Выбрать главу

Коонен не пришлось убеждать. Она влюбилась в пьесу сразу.

— Я буду приходить на репетиции, если ты не против, — сказала она. — Сыграю любую пьяную вакханку в хоре, решишься меня оставить в спектакле — оставь, но не участвовать в этом я не могу.

Она видела, как он увлечен, и ждала чудес.

Это был так называемый мужской спектакль Камерного театра, не только потому, что там играл Церетелли, а потому что там появился впервые «рафинированный» герой Камерного, их потом было еще несколько, слишком изысканный для мужчины и в то же время похожий на какого-то развращенного людьми зверя. Казалось, что его опоили чем-то или смутили сердце недосягаемой мечтой, а может быть, определенная сексуальная ориентация артиста делала его мужественность слишком хрупкой, вызывала к нему с первого же появления сочувствие и жалость.

Текст позволял придать Фамире некую бесполость, Таиров пока ничем не рисковал. А может быть, обнаружив в Алисе нездешнюю силу, понимал, что не может быть партнера, равного ей, и делал его немного эстетизированным?

А может быть, просто ревновал, кто знает?

И пока работал в театре Церетелли, героем Камерного оставался полумужчина, полуюноша, красивый, бесконечно гибкий, с легкой восточной грацией. Многое приходилось Таирову придумывать, чтобы вписать эти его особенности в существо образа. Но с Фамирой Церетелли совпадал невероятно.

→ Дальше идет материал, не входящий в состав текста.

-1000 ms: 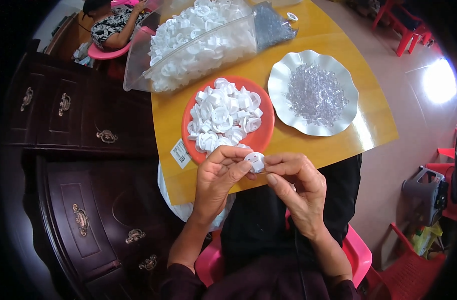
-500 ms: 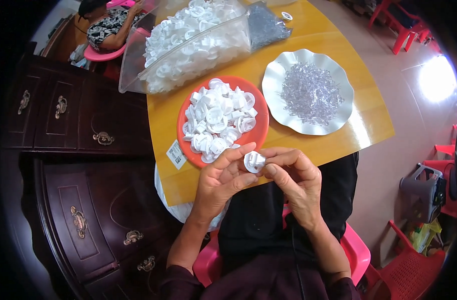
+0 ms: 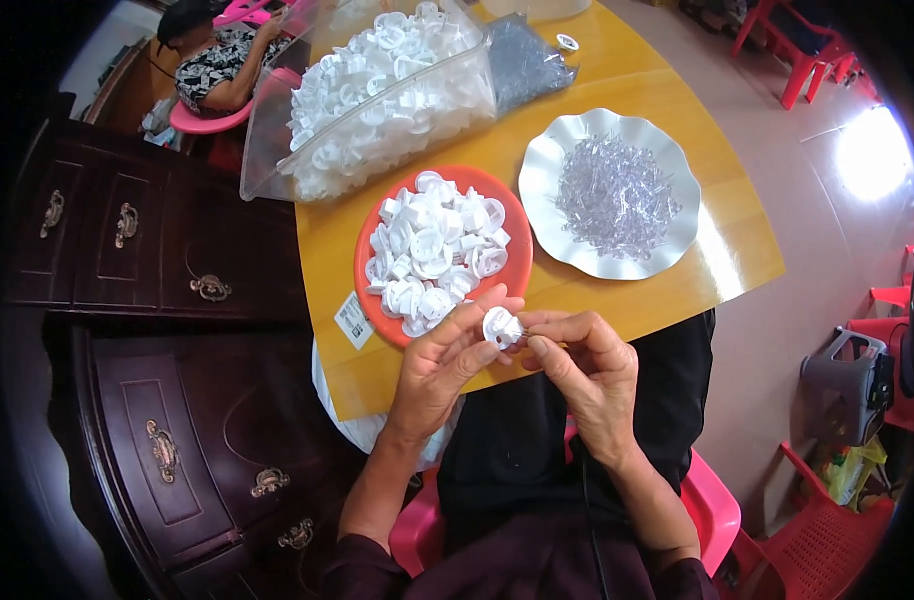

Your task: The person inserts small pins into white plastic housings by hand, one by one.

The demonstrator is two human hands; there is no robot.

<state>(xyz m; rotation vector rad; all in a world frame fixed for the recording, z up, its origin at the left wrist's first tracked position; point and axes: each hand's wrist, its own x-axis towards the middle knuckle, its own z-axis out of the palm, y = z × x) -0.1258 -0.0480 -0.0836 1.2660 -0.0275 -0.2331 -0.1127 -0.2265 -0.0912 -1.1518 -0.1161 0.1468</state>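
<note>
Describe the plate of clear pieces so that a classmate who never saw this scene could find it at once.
Start at the yellow table. Just right of the round orange plate heaped with white parts sits a pale plate holding a pile of slender clear pieces. Its wavy rim sets it apart from the smooth-edged orange one.

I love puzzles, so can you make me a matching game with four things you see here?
Things:
1. left hand
2. wavy dish
3. round plate
4. grey bag

Clues:
A. orange-red
B. beside the big clear tub
C. holding one white piece
D. bears a heap of thin clear pieces

Right pairs: 1-C, 2-D, 3-A, 4-B
</note>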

С образом юноши, затеявшего с богами Олимпа состязание, кто лучше играет на кифаре, и после проигрыша приговоренного к ослеплению.

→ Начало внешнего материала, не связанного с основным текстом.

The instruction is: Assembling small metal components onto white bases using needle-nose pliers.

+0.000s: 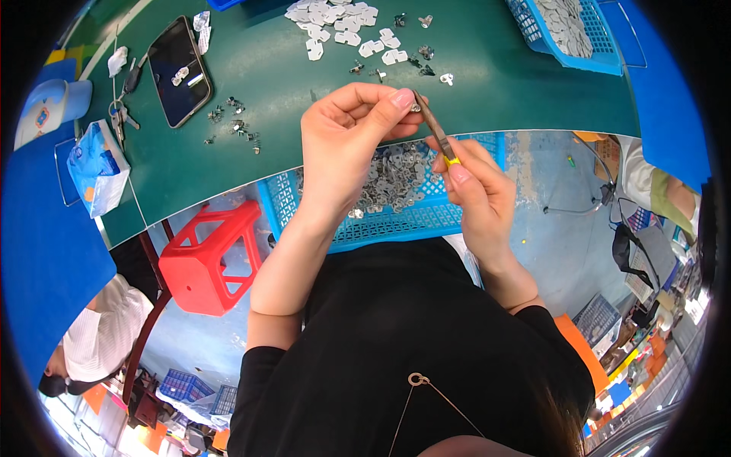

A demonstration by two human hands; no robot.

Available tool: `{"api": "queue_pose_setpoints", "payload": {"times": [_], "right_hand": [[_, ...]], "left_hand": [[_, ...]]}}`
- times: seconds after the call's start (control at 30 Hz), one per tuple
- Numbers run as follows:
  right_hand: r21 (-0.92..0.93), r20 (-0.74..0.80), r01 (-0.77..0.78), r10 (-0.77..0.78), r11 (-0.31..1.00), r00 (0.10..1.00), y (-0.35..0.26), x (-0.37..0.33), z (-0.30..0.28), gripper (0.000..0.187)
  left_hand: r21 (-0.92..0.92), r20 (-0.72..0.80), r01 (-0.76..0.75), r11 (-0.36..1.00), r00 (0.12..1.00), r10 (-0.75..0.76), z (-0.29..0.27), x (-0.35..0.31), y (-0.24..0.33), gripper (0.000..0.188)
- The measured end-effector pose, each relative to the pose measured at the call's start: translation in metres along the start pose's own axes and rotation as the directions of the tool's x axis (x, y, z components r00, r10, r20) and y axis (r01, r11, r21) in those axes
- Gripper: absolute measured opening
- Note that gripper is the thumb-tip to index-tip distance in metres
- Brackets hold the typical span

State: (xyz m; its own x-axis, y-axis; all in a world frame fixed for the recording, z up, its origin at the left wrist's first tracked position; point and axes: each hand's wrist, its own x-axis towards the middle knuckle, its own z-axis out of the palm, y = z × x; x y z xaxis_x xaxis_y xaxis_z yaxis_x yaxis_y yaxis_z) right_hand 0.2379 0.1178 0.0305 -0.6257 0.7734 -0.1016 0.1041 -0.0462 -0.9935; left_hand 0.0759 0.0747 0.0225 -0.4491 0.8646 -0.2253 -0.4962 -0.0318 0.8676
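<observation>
Left hand [343, 137] pinches a small metal part [415, 108] above the near side of the green desk [266, 72]; right hand [480, 186], apart from it, grips a slim tool [432, 126], its tip beside the part, contact unclear. Risk, as I judge it: a slipping tip could jab the left fingertips [401, 97], or a loose pinch could drop the part into the blue basket [403, 231] below.

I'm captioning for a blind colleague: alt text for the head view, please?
A person's left hand pinches a small shiny part; the right hand holds a slim tool close to it, at a green table. Below is a blue basket of metal pieces.
</observation>
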Motion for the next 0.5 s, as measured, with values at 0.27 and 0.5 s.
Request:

И то, что Коонен была в зале, пусть даже на сцене, но не играла, то есть освободила Таирова только для одного Церетелли, и то, что, работая в МХТ, тот так ничего и не сыграл, кроме «кушать подано», а здесь — сына царя и нимфы, — придало актеру уверенность и вдохновение.

— Жест в трагедии, — говорил Таиров, — должен быть объемным. Но вполне реальным, будто ощущаешь силу земного притяжения.

Эта «сила земного притяжения» совершенно потрясла и Коонен, и Церетелли, заставила пробовать, пробиваться к ней. Они понимали, что это задача наперед, надолго, и возникало достоинство жеста, его полновесность. Конечно, так вести себя подобает богам и царям, но почему бы и простым смертным не овладеть техникой такого жеста?

Таиров убедительно показывал, он как бы не спешил, его движения были собраны, слегка заторможены, по-царски неторопливы. Казалось, эмоций не удержать, слишком долго длится жест, но если ты овладевал собой, то жест начинал тебе подчиняться.

— Я не совсем понимаю это место, — признавался Церетелли. — Какие-то новые стихи. «Долго хранил ты Адмету стада. О, бред!» О чем они?

— Не уверен, что знаю, — смеялся Таиров. — А зрителю тем более некогда будет понимать. Берите эти места экспрессивней, смелей. Помните у Коклена, как он забыл финал монолога и на каком-то невероятном отчаянии, в общем ритме всего предыдущего текста понес такую страстную абракадабру, что зал, не дождавшись конца, начал бешено аплодировать. Есть многое на свете, друг Горацио, что недоступно нашим мудрецам! Актер оказался сильнее смысла. Он сам и есть смысл.

Таирову было легче — его собственная внутренняя значительность, немалый актерский опыт героических ролей делали его показы очень эффектными.

Но режиссерский показ длится минуты, а игра актеров — часы. Надо перестроить работу мышц, связок, суставов, сердца, всего себя.

А молодость не предполагает такой неторопливости, она спешит, ей хочется, любуясь собой, сразу броситься навстречу аплодисментам. Театр Таирова требовал терпения и выдержки, которыми сверх меры был наделен его руководитель.

Он рано осознал достоинство игры.

— Сделав шаг на сцену, — говорил он Алисе, — ты больше той жизни не принадлежишь. Священнодействуй или убирайся из храма.

Какими смешными, наверное, кажутся эти слова непосвященным, какими несовременными! Они сразу представляют себе важно выступающих на сцене старомодных актеров, ни слова в простоте не произносящих. Но это было совсем не так. Таиров стремился именно к простоте, реальной простоте, организованной ритмически. Он искал новую форму существования. Ему было трудно. Он говорил, что актер не должен создавать атмосферу — она уже создана для него оформлением, музыкой, светом.

— Это сценическая атмосфера, — говорил он. За нее отвечал только он один, Таиров.

Из многочисленных житейских атмосфер, из резкой их смены, в конце концов, из внутренней атмосферы твоей души ты попадал совсем в иную, созданную не тобой, а Таировым, и должен был в ней расположиться.